Sometimes, there is a one-to-one correspondence between tuples in a command's input stream and its output stream. For example, the f command applies a function to each input tuple to yield a value written to the output stream. In other cases, a single input tuple may give rise to multiple output tuples or to none at all. Some commands collect inputs, possibly even all inputs, and then emit output later. For example, the sort and unique commands accumulate all input before generating sorted output, or output with duplicates removed.
It is a good idea to be aware of how many input tuples a command must accumulate, and avoid situations in which memory requirements may be very high or unbounded. For example, suppose you need to scan some log files, filtering based on a pattern, and sorting matching lines by time. If you sort and then filter, memory requirements would be equal to the volume of all the log files. If you filter first, then you can greatly reduce memory requirements because filtering (done by the select command) examines each input, sends it to output or not, and then forgets about it. The amount of data that the sort command has to deal with is reduced to the lines that get through the filter.
zack$ osh gen 10 ^ select 'lambda x: (x % 2) == 0' ^ out (0,) (2,) (4,) (6,) (8,)gen 10 generates the first ten integers, 0, 1, ..., 9. Each integer is passed to the next command, select, which applies the function (x % 2) == 0, where x is the argument to the function.

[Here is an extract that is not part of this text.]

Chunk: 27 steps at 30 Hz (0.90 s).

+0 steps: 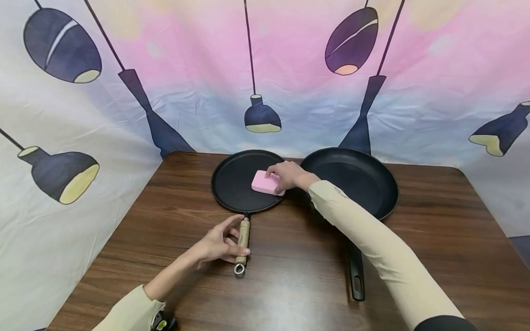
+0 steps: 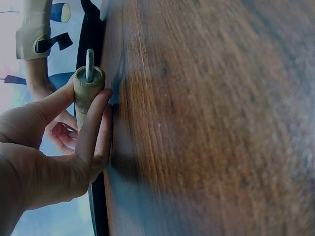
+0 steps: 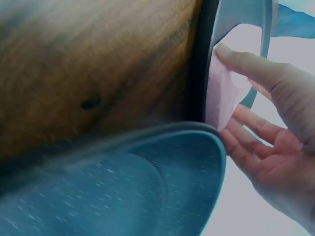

This evalutes to true only for even numbers. out prints its input to stdout.
The function argument to select is a Python lambda expression. When a function is specified in this way -- inside a string literal -- osh permits the keyword lambda to be omitted, so ... ^ select 'x: (x % 2) == 0' ^ ... is also correct.
The osh API also supports both functions contained in strings, as above, and Python expressions evaluating to functions, such as function names and lambda expressions, (i.e. real lambda expressions, not contained in strings). So the example above could be expressed in the API as follows:
#!/usr/bin/python from osh.api import * osh(gen(10), select(lambda x: (x % 2) == 0), out())or
#!/usr/bin/python from osh.api import * def even(x): return x % 2 == 0 osh(gen(10), select(even), out())There is one situation in which a function argument must be expressed as a string: if the function is going to be executed remotely. The reason for this restriction is that remote execution is done by pickling command sequences, and objects of type function cannot always be pickled.
Osh always pipes tuples between commands. If a command writes a single object to a stream, (e.g. the gen command), then the osh interpreter wraps the object into a 1-tuple. If a command writes a list, then the list is not wrapped, but is converted to a tuple of the same size. So to be more precise, in the example above, osh actually pipes the tuples (0,), (1,), ..., (9,) from gen to select. The stream coming out of the select command comprises the tuples (0,), (2,), (4,), (6,), (8,).
If a stream of tuples is passed to a command that has a function argument, then the tuple elements are bound to function arguments in the usual pythonic way. Example:
zack$ osh gen 10 ^ f 'x: (x, x**2)' ^ f 'x, x_squared: (x, x + x_squared)' ^ out (0, 0) (1, 2) (2, 6) (3, 12) (4, 20) (5, 30) (6, 42) (7, 56) (8, 72) (9, 90)(0,), (1,), ..., (9,) are piped to the first f command, which generates tuples (x, x**2) for each input x. So the output stream from this command contains 2-tuples: (0, 0), (1, 1), ..., (9, 81). The elements in each tuple are then bound to the arguments of the second f command, x and x_squared. So for the (9, 81) tuple, x = 9 and x_squared = 81.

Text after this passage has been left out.